• [Task]: Set down the lines of the data exactly, starting at the first and stopping after the line containing "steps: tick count".

• [Collected material]:

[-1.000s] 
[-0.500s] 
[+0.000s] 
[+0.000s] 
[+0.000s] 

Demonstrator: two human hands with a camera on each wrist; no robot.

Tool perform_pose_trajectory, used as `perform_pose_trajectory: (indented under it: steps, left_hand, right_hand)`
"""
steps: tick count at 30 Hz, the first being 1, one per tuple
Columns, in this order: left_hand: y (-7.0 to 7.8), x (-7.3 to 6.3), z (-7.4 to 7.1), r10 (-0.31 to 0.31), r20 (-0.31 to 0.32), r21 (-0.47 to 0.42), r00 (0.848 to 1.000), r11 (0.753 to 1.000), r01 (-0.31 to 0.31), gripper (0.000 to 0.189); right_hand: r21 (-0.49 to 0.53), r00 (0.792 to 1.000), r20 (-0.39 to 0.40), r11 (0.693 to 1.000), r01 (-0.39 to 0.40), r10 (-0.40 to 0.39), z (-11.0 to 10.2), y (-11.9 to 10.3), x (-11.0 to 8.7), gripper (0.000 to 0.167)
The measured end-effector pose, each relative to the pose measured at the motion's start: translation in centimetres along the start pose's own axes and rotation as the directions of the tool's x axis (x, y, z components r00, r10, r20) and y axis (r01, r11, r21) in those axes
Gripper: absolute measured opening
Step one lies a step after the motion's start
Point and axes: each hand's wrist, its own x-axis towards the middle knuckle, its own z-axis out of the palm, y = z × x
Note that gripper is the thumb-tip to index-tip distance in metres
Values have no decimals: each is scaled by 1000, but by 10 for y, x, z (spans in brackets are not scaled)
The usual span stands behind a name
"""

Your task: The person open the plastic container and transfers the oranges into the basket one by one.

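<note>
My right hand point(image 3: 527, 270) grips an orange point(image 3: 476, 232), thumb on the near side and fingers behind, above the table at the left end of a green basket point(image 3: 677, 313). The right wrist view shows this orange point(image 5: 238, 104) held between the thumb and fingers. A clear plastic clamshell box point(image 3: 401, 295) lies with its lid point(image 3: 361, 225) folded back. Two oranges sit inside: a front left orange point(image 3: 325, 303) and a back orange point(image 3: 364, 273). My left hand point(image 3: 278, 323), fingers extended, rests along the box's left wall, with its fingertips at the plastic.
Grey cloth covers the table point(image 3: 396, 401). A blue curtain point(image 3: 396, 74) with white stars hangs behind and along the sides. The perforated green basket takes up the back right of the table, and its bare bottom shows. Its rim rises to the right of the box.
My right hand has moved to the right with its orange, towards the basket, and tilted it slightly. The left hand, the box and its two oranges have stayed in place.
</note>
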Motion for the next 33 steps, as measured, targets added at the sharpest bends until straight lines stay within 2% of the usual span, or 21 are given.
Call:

• [Finished task]:
[-1.000s] 
[-0.500s] 
[+0.000s] 
[+0.000s] 
[+0.000s] 

Demonstrator: two human hands with a camera on each wrist; no robot.

Tool perform_pose_trajectory, used as `perform_pose_trajectory: (indented under it: steps, left_hand, right_hand)`
"""
steps: tick count at 30 Hz, the first being 1, one per tuple

Here the output is complete.